When Amazon first appeared in our web browsers, there were many sceptics. The traditional press reported on the huge losses the company was incurring, believing, maybe even wishing, it was not possible to survive. Experts cited customer caution when buying over the internet, internet speeds when browsing huge sites, customer connectivity problems in remote areas, supply chain issues, the customers’ love of the bookshop, the smell of paper and print. And according to the naysayers, the e-book was destined for the same fate, customer rejection of all things virtual. The conviction was so strong many companies didn’t bother to initiate a digital strategy. Then the truth of the situation hit publishers.
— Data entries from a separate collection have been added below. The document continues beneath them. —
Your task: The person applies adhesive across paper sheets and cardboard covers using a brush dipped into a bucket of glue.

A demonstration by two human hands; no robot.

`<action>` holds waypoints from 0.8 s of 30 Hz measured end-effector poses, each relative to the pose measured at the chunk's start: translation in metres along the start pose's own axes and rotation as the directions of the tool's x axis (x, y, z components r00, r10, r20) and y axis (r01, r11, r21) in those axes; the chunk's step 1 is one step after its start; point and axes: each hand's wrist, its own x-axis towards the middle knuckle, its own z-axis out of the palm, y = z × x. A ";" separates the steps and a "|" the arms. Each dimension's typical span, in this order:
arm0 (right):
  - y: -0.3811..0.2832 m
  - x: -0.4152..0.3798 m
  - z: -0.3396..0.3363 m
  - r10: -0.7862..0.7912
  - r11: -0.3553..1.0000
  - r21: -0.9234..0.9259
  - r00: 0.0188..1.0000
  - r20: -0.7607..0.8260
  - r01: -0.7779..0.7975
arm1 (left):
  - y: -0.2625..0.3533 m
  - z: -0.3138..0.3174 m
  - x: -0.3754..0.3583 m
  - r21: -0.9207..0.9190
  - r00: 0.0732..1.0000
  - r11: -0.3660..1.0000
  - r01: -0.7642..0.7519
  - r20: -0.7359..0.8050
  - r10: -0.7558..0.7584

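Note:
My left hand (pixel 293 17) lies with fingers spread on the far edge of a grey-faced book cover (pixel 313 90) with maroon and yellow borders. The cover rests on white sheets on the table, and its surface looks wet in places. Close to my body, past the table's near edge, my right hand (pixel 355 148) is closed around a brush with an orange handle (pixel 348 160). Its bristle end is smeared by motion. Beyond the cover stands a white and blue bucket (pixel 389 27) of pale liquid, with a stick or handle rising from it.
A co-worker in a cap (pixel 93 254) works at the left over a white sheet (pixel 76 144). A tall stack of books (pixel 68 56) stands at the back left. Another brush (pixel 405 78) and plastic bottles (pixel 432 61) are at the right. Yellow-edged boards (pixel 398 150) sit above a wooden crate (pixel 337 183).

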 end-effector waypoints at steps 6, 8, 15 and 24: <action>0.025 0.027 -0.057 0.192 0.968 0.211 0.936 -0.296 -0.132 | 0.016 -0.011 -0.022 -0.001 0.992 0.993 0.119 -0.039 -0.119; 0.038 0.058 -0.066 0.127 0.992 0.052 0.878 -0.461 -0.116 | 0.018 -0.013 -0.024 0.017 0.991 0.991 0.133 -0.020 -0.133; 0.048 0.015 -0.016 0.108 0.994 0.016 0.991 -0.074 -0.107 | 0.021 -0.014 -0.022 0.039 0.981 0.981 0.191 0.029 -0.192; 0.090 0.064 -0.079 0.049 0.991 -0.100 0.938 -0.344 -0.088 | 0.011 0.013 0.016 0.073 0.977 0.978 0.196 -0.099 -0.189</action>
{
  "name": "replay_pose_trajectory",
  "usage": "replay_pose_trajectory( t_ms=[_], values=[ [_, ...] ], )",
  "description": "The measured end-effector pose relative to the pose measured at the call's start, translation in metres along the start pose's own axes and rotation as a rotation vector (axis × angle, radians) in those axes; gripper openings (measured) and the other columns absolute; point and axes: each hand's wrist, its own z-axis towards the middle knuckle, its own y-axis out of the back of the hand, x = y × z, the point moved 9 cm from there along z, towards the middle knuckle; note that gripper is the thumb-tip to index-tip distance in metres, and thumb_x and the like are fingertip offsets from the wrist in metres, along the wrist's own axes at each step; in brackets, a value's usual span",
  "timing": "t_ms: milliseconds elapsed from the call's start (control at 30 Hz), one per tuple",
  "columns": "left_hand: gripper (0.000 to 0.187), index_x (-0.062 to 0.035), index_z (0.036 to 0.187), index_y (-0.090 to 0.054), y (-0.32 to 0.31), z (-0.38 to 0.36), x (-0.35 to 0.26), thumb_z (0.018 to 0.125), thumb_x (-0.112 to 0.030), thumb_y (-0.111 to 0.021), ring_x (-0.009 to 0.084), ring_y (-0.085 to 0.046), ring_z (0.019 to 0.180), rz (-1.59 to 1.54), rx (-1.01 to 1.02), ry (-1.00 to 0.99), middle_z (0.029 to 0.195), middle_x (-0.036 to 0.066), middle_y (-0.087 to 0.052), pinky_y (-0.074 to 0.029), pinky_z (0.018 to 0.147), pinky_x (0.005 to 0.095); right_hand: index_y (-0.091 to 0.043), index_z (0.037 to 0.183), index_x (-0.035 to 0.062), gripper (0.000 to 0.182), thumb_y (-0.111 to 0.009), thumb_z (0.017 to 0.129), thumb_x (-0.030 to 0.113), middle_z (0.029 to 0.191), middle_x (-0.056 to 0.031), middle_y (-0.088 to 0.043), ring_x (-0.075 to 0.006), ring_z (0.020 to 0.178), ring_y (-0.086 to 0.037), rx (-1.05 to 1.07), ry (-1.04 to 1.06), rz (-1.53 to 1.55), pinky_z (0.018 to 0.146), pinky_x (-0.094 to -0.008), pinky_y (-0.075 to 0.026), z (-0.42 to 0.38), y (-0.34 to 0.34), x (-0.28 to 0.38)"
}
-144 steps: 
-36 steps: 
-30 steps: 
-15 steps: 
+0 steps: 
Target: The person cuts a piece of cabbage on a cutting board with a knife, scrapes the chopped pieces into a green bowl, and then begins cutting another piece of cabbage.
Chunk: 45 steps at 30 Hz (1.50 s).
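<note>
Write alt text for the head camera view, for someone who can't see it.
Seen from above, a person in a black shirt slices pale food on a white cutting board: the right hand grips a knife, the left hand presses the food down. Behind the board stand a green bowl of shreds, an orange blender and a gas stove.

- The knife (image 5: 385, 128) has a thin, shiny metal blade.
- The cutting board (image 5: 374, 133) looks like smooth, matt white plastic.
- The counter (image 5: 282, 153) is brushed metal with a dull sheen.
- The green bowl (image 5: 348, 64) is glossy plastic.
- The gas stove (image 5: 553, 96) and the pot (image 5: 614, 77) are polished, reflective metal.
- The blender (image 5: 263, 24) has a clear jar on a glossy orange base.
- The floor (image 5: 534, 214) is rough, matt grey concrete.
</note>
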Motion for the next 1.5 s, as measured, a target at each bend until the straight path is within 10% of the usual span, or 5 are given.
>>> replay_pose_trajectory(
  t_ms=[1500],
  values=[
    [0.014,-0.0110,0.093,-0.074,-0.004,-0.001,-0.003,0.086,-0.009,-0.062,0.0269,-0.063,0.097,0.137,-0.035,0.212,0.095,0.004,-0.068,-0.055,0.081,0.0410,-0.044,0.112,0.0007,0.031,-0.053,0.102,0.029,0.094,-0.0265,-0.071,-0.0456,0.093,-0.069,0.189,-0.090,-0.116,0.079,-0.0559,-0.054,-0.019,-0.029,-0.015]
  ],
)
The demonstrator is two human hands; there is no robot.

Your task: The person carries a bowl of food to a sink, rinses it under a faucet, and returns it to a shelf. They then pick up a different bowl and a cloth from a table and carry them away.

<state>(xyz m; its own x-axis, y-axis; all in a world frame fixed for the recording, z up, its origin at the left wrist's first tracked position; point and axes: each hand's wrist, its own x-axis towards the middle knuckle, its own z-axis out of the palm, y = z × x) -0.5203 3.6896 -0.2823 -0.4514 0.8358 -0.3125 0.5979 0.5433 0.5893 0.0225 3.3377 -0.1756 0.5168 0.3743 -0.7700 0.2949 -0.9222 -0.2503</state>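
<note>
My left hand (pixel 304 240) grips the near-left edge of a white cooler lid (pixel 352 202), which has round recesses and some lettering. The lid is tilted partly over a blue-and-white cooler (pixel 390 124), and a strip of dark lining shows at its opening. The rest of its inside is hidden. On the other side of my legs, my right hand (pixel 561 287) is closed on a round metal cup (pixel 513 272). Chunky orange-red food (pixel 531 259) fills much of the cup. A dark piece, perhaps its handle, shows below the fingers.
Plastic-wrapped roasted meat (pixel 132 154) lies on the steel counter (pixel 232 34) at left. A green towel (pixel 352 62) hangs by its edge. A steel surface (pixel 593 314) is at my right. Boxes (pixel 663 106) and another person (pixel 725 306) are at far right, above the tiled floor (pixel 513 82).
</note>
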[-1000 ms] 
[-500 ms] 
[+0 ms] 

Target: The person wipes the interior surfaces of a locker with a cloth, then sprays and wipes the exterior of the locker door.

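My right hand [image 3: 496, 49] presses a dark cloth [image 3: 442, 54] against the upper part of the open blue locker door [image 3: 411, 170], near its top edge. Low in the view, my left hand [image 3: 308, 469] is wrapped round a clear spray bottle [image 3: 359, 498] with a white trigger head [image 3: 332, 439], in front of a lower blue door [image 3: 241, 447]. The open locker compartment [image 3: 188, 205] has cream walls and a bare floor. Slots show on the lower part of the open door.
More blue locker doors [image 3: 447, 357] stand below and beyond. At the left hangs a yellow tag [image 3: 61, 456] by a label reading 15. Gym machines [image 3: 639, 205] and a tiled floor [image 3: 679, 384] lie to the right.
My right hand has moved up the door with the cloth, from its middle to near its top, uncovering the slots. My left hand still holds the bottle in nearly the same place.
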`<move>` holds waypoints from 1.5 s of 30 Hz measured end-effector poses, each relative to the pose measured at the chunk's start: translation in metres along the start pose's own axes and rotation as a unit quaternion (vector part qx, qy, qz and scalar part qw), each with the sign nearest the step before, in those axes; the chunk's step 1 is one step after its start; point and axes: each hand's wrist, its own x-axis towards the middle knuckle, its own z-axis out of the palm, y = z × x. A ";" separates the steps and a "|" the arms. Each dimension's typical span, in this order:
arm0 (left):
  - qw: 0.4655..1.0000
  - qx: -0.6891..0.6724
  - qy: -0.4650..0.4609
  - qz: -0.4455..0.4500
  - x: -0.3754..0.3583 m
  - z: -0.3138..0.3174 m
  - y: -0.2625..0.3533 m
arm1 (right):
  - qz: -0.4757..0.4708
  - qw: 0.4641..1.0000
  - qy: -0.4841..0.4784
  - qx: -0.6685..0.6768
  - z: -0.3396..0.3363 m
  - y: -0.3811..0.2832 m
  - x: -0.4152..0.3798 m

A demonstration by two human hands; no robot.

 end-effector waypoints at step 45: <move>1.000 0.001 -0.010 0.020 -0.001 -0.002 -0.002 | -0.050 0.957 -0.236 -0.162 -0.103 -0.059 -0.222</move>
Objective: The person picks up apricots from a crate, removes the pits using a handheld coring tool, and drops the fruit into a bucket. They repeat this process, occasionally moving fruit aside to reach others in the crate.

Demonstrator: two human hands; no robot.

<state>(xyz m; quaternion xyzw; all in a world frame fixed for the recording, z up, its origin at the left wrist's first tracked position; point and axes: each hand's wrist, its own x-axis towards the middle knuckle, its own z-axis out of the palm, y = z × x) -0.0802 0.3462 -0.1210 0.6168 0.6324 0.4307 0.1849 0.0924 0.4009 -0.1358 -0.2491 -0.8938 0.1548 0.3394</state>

There was a palpable sense of panic among booksellers and publishers. The book trade had been caught on the hop; meetings were called, seminars organised, strategies formed. It is now a frequently stated observation that the fastest growing area in the annual London Book Fair is the digital area – self-publishing, print on demand, internet sales, e-books, e-book readers, digital rights, online marketing of online-only titles. The fact such growth still astonishes anyone in relation to digital publishing and online sales is what is most remarkable. What did we expect in an era when almost every aspect of our lives is connected, virtual, digital?
Less than two decades into the brave new virtual world of the 21st century and Amazon rules OK. Everyone wants to be part of a world that allows your bookshop front to be seen from Alaska to Oz, California to Cambridge.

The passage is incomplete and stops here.